Mit Abstand am dynamischsten entwickelte sich der chinesische Markt: Die Zahl der Transaktionen stieg von 11 auf 67, das Emissionsvolumen von 1,1 auf 11,5 Milliarden US-Dollar. Grund für den starken Anstieg ist die Öffnung der chinesischen Börsen für neue Listings nach einer Zwangspause von gut einem Jahr.

Insgesamt wagten in Asien 112 Unternehmen den Sprung aufs Parkett (Vorjahr: 73), wobei sie total 18,5 Milliarden US-Dollar erlösten (Vorjahr: 5,4 Milliarden US-Dollar).

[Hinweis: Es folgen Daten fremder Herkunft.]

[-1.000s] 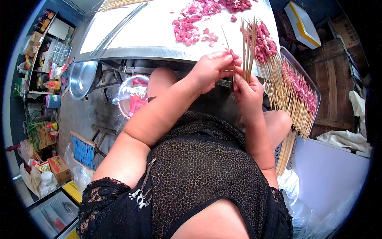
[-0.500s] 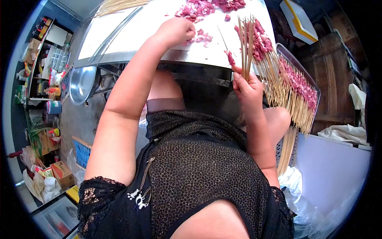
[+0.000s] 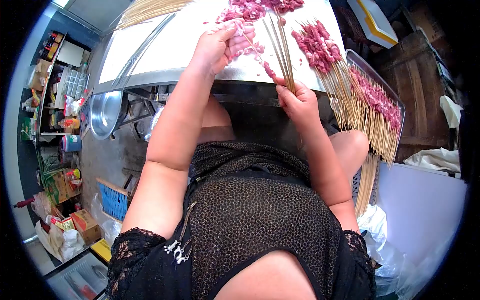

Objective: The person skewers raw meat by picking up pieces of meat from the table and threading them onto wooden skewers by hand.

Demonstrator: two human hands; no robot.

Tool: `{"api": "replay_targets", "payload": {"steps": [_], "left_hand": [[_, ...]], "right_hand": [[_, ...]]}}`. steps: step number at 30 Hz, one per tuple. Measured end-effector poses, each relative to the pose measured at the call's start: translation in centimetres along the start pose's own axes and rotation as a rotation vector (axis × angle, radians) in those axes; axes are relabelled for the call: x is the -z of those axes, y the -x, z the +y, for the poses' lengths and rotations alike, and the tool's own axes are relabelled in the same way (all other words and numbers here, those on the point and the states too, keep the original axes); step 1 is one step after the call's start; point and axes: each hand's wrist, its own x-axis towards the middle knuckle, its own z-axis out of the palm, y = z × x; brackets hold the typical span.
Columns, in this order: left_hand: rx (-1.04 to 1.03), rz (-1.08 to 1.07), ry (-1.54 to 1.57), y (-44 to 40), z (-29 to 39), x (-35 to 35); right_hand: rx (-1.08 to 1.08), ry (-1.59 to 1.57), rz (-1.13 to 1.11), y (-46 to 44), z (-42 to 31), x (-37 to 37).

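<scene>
My left hand (image 3: 219, 46) is turned palm up over the metal table, its thumb and fingers around a small piece of raw meat (image 3: 240, 29) at the tip of a skewer. My right hand (image 3: 299, 102) grips a bundle of bare skewers (image 3: 285, 60) and the one slanted skewer, which carries a lump of meat (image 3: 269, 70) low on its shaft. Loose meat scraps (image 3: 255, 49) lie just beyond my left fingers. A larger pile of cut meat (image 3: 247, 11) sits at the table's far side.
Finished meat skewers (image 3: 320, 47) lie at the table's right edge, beside a tray (image 3: 399, 107) full of more. Bare bamboo sticks (image 3: 145, 12) and metal skewers (image 3: 145, 47) rest at the left. A steel basin (image 3: 106, 115) stands below the left edge.
My left hand has turned from a closed, palm-down pose to palm up, bringing meat to the skewer tip. My right hand has shifted left with the bundle, and the slanted skewer now points toward the left hand.
</scene>
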Motion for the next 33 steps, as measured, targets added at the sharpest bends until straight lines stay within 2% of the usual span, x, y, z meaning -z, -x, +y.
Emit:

Schwerpunkt war neben China auch Japan, wo bei 13 Börsengängen knapp 4,9 Milliarden US-Dollar erlöst wurden.

Auch der US-Markt entwickelte sich stark: Die Zahl der Börsengänge in den USA kletterte von 33 im ersten Quartal 2013 auf 60 in diesem Jahr - dabei wurden insgesamt 10,2 Milliarden Dollar erlöst, während es im Vorjahresquartal noch 8,6 Milliarden Dollar waren.

Schweizer IPO-Fenster offen

Gegenüber nur einem Börsengang im Jahr 2013 haben bereits drei Unternehmen ihren IPO im Frühling 2014 offiziell in Aussicht gestellt: das Online-Reisebüro Bravofly, die Thurgauer Kantonalbank und die Rheintaler Industriegruppe SFS.

Der Schweizer IPO-Markt dürfte nach Abschluss der GV-Saison in den kommenden Monaten an Dynamik gewinnen, so Müllers Einschätzung: «Hierzulande stehen weitere IPO-Kandidaten in den Startlöchern, die im zweiten Quartal oder dann im Herbst aufs Parkett drängen werden. Die Börse bietet Neueinsteigern derzeit ein gutes Klima.»

Müller geht davon aus, dass kurzfristig eher arrivierte und umsatzstarke Unternehmen den Schritt wagen werden: «Die Chancen von jüngeren und auf Wachstum fokussierten Firmen auf einen erfolgreichen Börsengang steigen aber langsam an. Unternehmen mit Markennamen und einer guten Investor-Story haben dabei einen Vorteil. Solche Firmen könnten sich allenfalls im Herbst an die Börse wagen.»

Auch 2014 wird stark

Die Rahmenbedingungen für Börsengänge seien gut, kommentiert Müller. Das Wirtschaftswachstum legt zu, die Zinsen bleiben niedrig: Aktuell spricht vieles für ein starkes IPO-Jahr 2014 - zumal die Pipeline an Börsenkandidaten gut gefüllt ist. «Wir erwarten für das zweite Halbjahr 2014 weltweit eine Zunahme der Börsengänge in den Sektoren Finanzen, Immobilien, Technologie sowie Konsumentenprodukte und -dienstleistungen, weil diese Bereiche von dem aufgehellten Verbrauchervertrauen profitieren dürften», fasst Roger Müller die Prognose zusammen.